-- Assignment --
The whole listing below should be duplicated exactly, with nothing left out.

-- Data shown --
/---

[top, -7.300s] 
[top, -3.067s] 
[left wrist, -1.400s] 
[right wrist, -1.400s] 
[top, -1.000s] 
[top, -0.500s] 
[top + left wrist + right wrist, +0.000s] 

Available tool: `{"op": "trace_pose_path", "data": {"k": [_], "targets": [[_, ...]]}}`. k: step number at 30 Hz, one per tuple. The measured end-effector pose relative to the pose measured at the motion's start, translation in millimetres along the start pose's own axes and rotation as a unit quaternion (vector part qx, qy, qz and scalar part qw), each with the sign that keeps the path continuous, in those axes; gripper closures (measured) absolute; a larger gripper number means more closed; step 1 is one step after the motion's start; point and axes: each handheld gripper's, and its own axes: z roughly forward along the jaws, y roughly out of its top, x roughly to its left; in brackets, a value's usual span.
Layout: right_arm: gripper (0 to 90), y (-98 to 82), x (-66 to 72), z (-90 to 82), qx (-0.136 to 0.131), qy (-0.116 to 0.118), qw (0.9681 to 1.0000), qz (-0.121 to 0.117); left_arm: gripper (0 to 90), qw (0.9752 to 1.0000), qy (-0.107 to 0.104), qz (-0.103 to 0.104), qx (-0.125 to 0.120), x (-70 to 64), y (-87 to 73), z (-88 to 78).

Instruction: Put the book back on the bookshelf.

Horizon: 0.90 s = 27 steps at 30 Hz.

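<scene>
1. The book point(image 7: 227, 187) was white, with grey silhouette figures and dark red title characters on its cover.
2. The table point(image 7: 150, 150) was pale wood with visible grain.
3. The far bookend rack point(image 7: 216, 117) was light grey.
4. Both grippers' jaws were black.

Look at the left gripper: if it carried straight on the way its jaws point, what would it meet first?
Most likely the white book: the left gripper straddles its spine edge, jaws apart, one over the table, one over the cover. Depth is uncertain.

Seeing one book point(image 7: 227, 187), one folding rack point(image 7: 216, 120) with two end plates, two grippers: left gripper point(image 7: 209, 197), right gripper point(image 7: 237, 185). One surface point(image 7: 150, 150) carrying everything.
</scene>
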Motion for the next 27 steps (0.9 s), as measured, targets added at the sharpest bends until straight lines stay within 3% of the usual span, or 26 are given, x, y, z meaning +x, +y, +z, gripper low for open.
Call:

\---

-- Solution to this task --
[top, -7.300s] 
[top, -3.067s] 
[left wrist, -1.400s] 
[right wrist, -1.400s] 
[top, -1.000s] 
[top, -0.500s] 
[top + left wrist + right wrist, +0.000s] 

Available tool: `{"op": "trace_pose_path", "data": {"k": [_], "targets": [[_, ...]]}}`. k: step number at 30 Hz, one per tuple. The measured end-effector pose relative to the pose measured at the motion's start, translation in millimetres along the start pose's own axes and rotation as a unit quaternion (vector part qx, qy, qz and scalar part qw), each with the sign that keeps the path continuous, in those axes; gripper closures (measured) absolute; a larger gripper number means more closed; step 1 is one step after the motion's start; point and axes: each handheld gripper's, and its own axes: z roughly forward along the jaws, y roughly out of its top, x roughly to its left; in brackets, a value's usual span.
Layout: right_arm: gripper (0 to 90), y (-98 to 82), x (-66 to 72), z (-90 to 82), qx (-0.136 to 0.131), qy (-0.116 to 0.118), qw (0.9681 to 1.0000), qz (-0.121 to 0.117); left_arm: gripper (0 to 90), qw (0.9752 to 1.0000), qy (-0.107 to 0.104), qz (-0.103 to 0.104), qx (-0.125 to 0.120), x (-70 to 64), y (-87 to 73), z (-88 to 78).

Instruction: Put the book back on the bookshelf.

Horizon: 0.90 s = 27 steps at 30 Hz.

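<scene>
1. The book point(image 7: 227, 187) was white, with grey silhouette figures and dark red title characters on its cover.
2. The table point(image 7: 150, 150) was pale wood with visible grain.
3. The far bookend rack point(image 7: 216, 117) was light grey.
4. Both grippers' jaws were black.

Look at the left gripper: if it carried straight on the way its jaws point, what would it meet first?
Most likely the white book: the left gripper straddles its spine edge, jaws apart, one over the table, one over the cover. Depth is uncertain.

Seeing one book point(image 7: 227, 187), one folding rack point(image 7: 216, 120) with two end plates, two grippers: left gripper point(image 7: 209, 197), right gripper point(image 7: 237, 185). One surface point(image 7: 150, 150) carrying everything.
</scene>
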Motion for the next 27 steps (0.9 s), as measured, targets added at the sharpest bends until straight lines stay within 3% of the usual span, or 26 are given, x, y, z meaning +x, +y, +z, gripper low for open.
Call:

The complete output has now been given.